Causal discovery from observational data remains challenging due to the need to recover directed structure and latent confounding without interventions. We propose FoundCause, an amortized causal discovery model trained entirely on synthetic data that maps datasets directly to causal graphs in a single forward pass. By learning from large collections of simulated structural causal models, FoundCause captures transferable statistical patterns that generalize beyond individual datasets. The architecture incorporates several key inductive biases for causal discovery. It uses a permutation-invariant transformer encoder with alternating attention over samples and variables to jointly model cross-variable dependence and per-variable distributions. Pairwise statistical features derived from classical asymmetry measures are injected through statistics-conditioned attention, guiding the model toward known causal signals. A factorized decoder separates edge existence from direction, while a triangular refinement module enables reasoning over higher-order causal motifs such as chains and colliders. In addition, a dedicated confounder module based on learnable latent tokens explicitly models hidden common causes, and the model explicitly handles missing data via its masked input representation. To our knowledge, FoundCause is the first amortized causal discovery approach to explicitly model latent confounding. FoundCause outperforms 11 classical non-amortized methods (e.g., PC, GES, NOTEARS-style optimization) and 4 amortized causal discovery methods on 15 real-world datasets, achieving +9.6% improvement in $F_1$, +1.2% in AUROC, and an 18.9% reduction in structural Hamming distance relative to the strongest non-amortized methods, while performing inference in a single forward pass.
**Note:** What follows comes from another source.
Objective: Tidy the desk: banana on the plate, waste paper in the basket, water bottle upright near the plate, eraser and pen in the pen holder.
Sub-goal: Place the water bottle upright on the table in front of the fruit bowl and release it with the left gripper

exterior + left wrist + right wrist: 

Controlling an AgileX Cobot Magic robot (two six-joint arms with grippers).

翻译：从观测数据中因果发现仍具挑战性，原因在于需在无干预条件下恢复有向结构与潜在混杂因素。我们提出FoundCause——一种完全基于合成数据训练的摊销式因果发现模型，通过单次前向传播即可将数据集直接映射至因果图。通过从大规模模拟结构因果模型中学习，FoundCause捕捉到超越单个数据集的可迁移统计模式。该架构融合了因果发现的若干关键归纳偏置：采用基于交替注意力机制的置换不变Transformer编码器，在样本与变量维度实现跨变量依赖与单变量分布的联合建模；通过统计条件注意力注入源于经典非对称度量的成对统计特征，引导模型捕捉已知因果信号；分解式解码器将边存在性与方向性相分离，而三角精修模块支持对链式、对撞结构等高阶因果模式的推理。此外，基于可学习隐变量标记的专用混杂模块显式建模隐藏共同原因，模型通过掩码输入表示处理缺失数据。据我们所知，FoundCause是首个显式建模隐混杂因素的摊销式因果发现方法。在15个真实数据集上，FoundCause超越11种经典非摊销方法（如PC、GES、NOTEARS式优化）及4种摊销式因果发现方法，相较于最强非摊销方法实现$F_1$值提升+9.6%，AUROC提升+1.2%，结构汉明距离降低18.9%，且推理过程仅需单次前向传播。